I have begun Advent in Hope, but am deeply aware of all the sorrow swirling around me. I have been for weeks now. It has shown up in all shapes and sizes among the people I know and love: the loss of a spouse for one longtime friend, the failing of another body part in someone else, the ending of traditions of many years because of circumstance, and more tragically, the continuous pouring out of the failure of human beings, personally and politically. So I grieve, for that which has been lost, for that which has been broken, and for the allure of despair that can accompany grief in some of its stages.
When I think about the familiar characters in the stories of the Advent and Christmas season, I see that many of them were acquainted with sorrow in their participation on the events of the season we now celebrate. Mary was unexpectedly, inexplicably pregnant, with a fiance willing, possibly eager, to divorce her. Joseph felt betrayed, with no clear idea what to do next. The Wise Ones from afar seemed to be charged with the need to find a solution, a truth, to the searching of their minds and souls. And the Church marks with deep sorrow the slaughter of the innocent ones after Herod’s insane rampage in killing all the infant boys born, who threatened his imagination.
I can and do connect with those sorrows. There is sorrow in the child that appears, no matter what age or stage, that seems to require something more from us than we are able to provide, or with whom we are ill-matched. There is sorrow in marriages and partnership when illness or grief strikes a loved one. There is sorrow in so many who have been faithful to the ideals and the principles to which their lives have been committed, only to find that now all the rules, sensibilities and specs have changed. And our lamentation is deep and wide when we witness the brutality and callousness and dis-empowering of so many vulnerable human beings, in our own neighborhoods and in our nation and the nations all around the globe. In this “bleak midwinter” of our world’s history, we grieve profoundly, even as we look for some Light that will show us how to participate in its healing.
I began Advent with a trip to the local art museum where there is a stunning exhibit of the work that Marc Chagall created for ballet and opera. Colorful, provocative, enchanting, each figure and background set forth imagination and energy, but also each one carried a shadow, the sorrow to be found in the work for which it was created. Even in “The Magic Flute” by Mozart which delights with humor, with wit and intrigue, in the midst there is sorrow, an intimation of which I found in the backdrop (pictured above) that opened the opera, “wings of sorrow,” lurking even in the starry sky. I am comforted with the depiction.
I also began Advent reading Father Gregory Boyle’s new book Barking to the Choir in which he regales his readers with story after story of the tears of tragedy that is the daily fare of the “homies” with whom he works. The stories are unimaginable to some of us who live comfortable lives. A friend of mine said, “I laughed, I cried, I laughed, I cried, over and over.” Yet it is a book about Hope, even in and through the sorrow.
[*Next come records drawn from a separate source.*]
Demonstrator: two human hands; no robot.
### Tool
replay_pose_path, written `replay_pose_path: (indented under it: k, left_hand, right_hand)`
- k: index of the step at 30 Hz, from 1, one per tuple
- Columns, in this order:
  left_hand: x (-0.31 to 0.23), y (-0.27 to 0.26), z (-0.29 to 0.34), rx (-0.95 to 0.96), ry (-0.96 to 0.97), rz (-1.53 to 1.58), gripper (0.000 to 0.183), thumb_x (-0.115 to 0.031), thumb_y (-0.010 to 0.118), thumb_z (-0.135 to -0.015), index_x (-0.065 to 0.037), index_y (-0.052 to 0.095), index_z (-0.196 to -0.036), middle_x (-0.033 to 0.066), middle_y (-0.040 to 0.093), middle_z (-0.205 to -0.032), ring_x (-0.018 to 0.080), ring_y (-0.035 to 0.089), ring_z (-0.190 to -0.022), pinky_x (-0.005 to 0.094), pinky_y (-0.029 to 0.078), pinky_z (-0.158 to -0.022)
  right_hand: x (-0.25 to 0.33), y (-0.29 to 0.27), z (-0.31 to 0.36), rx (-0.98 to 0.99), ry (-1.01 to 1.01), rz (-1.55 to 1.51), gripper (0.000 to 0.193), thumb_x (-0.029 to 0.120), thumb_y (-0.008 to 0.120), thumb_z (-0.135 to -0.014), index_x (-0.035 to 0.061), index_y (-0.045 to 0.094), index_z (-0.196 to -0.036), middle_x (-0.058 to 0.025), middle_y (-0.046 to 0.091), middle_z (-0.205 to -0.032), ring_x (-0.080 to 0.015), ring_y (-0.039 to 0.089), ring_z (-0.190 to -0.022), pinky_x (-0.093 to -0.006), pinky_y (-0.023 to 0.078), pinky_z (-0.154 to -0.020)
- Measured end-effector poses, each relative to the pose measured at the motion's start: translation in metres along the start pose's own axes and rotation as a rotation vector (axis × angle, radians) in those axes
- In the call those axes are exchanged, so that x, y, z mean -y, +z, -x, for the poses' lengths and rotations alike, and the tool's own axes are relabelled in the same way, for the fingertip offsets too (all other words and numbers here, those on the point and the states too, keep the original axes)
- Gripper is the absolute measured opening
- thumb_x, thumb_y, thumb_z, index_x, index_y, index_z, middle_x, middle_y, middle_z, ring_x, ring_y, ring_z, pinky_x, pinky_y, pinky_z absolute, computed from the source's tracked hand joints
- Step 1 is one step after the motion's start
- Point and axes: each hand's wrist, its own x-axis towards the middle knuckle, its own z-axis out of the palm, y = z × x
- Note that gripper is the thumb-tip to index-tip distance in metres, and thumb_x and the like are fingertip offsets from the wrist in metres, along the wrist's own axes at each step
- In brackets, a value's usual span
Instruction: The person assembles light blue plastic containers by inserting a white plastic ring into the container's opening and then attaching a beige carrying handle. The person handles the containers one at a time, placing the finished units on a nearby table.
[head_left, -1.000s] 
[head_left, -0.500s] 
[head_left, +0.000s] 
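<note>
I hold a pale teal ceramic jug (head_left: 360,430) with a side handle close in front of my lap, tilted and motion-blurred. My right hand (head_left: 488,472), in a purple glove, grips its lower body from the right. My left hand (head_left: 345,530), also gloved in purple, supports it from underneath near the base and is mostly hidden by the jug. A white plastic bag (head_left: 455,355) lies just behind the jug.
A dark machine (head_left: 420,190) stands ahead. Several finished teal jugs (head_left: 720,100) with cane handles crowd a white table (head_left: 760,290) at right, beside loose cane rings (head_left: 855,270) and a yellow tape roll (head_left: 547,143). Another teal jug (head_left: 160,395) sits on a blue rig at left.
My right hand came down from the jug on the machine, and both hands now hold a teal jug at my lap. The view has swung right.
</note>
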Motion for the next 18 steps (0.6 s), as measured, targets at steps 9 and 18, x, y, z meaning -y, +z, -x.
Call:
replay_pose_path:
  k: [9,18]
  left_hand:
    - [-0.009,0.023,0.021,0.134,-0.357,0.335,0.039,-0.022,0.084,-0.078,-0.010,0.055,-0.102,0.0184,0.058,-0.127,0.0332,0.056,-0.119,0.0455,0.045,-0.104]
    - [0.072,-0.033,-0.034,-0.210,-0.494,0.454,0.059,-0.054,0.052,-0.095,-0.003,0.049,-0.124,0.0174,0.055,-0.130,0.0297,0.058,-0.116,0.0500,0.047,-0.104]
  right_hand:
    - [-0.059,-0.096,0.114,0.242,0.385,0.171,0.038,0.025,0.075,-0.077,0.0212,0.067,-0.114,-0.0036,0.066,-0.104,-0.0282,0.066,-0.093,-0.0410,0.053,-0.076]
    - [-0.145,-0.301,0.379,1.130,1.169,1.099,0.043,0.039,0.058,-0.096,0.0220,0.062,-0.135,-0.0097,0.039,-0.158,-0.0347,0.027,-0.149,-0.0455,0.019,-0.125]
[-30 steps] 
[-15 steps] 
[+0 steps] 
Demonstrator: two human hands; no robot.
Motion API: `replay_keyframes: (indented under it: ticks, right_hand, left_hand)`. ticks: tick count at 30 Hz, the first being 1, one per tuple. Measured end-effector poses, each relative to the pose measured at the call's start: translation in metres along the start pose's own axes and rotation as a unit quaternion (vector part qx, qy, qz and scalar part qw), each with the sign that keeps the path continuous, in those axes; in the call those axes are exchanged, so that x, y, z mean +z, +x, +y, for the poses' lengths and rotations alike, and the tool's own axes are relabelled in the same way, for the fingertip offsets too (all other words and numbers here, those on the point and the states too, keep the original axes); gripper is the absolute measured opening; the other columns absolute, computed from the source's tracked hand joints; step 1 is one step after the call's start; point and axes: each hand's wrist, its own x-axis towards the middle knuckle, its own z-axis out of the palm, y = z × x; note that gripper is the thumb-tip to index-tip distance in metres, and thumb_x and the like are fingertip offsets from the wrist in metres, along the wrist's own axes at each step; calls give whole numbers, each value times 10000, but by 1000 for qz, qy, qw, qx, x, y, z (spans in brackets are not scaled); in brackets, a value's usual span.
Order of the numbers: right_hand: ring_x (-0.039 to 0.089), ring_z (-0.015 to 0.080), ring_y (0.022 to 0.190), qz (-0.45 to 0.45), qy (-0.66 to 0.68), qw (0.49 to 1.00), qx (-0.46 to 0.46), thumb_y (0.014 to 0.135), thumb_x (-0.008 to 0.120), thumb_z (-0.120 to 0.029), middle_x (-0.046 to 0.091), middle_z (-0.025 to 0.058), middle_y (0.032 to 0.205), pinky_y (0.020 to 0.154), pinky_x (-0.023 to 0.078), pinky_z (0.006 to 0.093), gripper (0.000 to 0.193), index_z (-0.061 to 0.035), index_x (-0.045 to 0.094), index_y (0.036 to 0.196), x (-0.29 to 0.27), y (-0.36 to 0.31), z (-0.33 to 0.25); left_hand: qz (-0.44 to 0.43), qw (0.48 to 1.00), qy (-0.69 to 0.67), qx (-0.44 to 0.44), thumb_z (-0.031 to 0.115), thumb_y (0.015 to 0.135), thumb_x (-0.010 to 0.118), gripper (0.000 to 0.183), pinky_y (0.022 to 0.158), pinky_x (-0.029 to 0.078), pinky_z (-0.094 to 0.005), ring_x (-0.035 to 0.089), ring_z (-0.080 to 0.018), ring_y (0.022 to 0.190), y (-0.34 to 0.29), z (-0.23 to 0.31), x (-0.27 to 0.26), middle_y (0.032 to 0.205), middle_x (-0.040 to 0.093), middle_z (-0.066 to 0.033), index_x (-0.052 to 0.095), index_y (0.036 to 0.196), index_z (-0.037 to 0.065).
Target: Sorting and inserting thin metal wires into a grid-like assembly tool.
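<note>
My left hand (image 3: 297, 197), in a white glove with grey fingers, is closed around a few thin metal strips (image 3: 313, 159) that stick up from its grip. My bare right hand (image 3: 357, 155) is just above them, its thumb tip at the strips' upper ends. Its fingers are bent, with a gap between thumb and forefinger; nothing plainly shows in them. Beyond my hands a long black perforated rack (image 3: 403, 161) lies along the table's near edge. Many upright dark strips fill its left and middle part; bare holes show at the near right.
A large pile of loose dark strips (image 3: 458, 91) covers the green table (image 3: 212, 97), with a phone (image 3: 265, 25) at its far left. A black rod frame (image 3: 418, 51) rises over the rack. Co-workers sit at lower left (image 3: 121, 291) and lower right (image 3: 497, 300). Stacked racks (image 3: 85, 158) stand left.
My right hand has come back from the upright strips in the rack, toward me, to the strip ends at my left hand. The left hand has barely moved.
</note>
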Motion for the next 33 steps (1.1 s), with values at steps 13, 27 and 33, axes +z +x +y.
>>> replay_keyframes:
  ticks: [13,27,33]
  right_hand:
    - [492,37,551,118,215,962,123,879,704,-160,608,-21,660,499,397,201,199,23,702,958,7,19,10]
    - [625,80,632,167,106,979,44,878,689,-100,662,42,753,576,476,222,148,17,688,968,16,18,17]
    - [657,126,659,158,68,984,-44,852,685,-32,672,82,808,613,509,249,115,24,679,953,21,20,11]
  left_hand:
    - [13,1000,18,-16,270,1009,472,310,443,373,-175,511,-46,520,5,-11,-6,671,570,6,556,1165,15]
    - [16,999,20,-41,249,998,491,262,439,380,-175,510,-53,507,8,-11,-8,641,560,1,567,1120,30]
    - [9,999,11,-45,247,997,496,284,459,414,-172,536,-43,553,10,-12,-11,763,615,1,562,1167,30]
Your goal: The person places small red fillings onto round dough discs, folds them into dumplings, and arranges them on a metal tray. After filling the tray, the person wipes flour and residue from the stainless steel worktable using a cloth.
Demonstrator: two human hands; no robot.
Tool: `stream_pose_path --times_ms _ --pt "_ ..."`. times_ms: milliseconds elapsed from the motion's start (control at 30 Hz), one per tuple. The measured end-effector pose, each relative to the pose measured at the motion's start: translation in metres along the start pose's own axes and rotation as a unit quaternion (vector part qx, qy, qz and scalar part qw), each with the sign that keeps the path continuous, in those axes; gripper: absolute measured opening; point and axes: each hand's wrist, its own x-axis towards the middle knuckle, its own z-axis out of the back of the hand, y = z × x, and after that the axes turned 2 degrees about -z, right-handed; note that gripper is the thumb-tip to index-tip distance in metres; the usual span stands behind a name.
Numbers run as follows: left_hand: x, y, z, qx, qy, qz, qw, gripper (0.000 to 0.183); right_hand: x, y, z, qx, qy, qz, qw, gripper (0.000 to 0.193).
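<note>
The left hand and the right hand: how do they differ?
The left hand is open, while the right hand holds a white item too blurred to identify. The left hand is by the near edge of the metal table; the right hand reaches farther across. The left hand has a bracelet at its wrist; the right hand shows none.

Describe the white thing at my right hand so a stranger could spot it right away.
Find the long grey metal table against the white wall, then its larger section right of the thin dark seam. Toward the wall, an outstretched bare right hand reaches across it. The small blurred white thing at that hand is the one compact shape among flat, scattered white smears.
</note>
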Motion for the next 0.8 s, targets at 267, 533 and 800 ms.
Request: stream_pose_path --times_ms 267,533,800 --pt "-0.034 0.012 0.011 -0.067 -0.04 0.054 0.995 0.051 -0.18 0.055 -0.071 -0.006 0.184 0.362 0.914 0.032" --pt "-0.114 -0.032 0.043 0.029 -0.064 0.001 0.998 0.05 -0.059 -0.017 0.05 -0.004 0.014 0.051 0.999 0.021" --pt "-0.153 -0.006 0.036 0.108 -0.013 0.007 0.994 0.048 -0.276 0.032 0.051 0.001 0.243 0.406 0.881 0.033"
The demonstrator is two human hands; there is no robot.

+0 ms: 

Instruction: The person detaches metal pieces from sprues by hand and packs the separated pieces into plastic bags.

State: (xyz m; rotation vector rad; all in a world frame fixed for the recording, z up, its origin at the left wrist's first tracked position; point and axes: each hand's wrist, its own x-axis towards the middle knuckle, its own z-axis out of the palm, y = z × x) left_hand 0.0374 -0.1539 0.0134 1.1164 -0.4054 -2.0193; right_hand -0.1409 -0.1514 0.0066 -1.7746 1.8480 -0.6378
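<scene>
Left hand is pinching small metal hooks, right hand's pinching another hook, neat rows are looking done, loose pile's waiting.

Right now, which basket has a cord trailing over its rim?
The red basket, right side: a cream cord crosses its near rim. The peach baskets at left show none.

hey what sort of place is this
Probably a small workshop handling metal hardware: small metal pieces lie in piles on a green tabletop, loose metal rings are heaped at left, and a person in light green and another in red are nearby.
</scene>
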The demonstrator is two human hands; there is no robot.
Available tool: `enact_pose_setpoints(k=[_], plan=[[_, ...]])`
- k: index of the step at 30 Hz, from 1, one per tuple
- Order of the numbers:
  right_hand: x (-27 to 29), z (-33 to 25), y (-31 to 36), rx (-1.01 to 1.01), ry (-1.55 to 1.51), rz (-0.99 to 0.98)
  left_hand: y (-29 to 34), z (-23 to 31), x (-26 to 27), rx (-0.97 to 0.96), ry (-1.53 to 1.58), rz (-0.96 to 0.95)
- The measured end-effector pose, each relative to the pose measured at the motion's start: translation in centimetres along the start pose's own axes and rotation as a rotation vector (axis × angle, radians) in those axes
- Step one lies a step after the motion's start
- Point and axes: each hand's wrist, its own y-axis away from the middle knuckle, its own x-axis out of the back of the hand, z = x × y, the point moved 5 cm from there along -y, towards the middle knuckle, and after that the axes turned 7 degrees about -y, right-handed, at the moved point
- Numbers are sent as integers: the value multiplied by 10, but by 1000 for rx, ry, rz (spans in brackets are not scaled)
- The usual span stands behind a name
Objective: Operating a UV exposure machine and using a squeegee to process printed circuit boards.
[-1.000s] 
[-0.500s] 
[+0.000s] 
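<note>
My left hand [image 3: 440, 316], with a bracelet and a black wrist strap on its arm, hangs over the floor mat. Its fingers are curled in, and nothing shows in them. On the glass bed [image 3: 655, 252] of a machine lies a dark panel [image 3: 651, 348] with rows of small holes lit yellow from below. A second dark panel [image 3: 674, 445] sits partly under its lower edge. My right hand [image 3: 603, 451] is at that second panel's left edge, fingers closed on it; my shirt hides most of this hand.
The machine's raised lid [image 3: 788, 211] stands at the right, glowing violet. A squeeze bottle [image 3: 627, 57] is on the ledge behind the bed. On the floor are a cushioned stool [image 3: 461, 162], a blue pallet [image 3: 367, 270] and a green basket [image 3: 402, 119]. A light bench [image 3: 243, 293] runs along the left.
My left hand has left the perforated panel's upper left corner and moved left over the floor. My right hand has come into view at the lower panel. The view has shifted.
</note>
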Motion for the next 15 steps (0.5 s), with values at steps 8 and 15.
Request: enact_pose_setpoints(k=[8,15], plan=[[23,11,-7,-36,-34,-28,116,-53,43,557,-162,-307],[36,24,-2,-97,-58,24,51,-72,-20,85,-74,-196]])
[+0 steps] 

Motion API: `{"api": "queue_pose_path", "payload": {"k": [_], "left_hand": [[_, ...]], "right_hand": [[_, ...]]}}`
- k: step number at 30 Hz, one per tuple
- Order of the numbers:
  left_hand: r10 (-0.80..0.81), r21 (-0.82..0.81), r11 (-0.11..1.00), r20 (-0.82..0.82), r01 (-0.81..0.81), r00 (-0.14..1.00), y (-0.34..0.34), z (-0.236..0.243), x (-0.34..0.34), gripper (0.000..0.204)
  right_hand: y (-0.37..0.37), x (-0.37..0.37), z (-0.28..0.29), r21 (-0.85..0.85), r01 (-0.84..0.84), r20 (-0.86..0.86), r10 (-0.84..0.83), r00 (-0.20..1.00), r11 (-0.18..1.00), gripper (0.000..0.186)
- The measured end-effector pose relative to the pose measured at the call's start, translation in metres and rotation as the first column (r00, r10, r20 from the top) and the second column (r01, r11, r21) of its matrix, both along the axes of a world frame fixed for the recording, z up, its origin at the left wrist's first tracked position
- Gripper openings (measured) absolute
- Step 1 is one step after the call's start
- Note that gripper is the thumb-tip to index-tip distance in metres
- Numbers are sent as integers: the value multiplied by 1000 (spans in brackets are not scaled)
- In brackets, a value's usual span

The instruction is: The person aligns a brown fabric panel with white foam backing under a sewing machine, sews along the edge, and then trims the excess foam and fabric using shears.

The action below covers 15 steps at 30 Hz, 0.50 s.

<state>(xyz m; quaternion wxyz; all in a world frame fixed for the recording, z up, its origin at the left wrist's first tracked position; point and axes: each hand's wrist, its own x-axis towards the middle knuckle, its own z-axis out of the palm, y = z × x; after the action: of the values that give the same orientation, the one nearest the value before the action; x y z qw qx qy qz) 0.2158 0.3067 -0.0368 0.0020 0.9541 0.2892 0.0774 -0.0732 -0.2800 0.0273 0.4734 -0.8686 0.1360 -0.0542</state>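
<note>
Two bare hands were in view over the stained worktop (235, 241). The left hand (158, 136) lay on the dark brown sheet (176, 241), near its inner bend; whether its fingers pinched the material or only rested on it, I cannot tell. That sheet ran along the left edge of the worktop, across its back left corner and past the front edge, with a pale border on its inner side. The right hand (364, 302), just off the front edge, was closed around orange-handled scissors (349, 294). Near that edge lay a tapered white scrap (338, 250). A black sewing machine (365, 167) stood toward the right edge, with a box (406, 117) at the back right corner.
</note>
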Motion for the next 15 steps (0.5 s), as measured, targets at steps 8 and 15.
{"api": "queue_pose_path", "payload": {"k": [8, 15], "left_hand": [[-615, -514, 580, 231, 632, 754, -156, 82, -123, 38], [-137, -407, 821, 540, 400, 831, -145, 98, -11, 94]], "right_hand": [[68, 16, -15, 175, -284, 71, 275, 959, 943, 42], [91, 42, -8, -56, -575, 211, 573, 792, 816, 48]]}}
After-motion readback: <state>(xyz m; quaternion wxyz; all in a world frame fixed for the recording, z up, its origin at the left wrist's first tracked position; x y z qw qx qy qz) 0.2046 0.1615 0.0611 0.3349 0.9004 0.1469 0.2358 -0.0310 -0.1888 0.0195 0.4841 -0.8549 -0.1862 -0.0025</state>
I am challenged to give place in my life to the sorrow that is part of who we are, where we are in this time in history. Sorrow is a constant thread of life, not strange, not the result of something bad, just life on this earth. But it is not the only thread, nor the last word. I acknowledge the sorrow, grieve it whatever way is right for me, and leave room for Hope to come in. Not a bad way to begin Advent!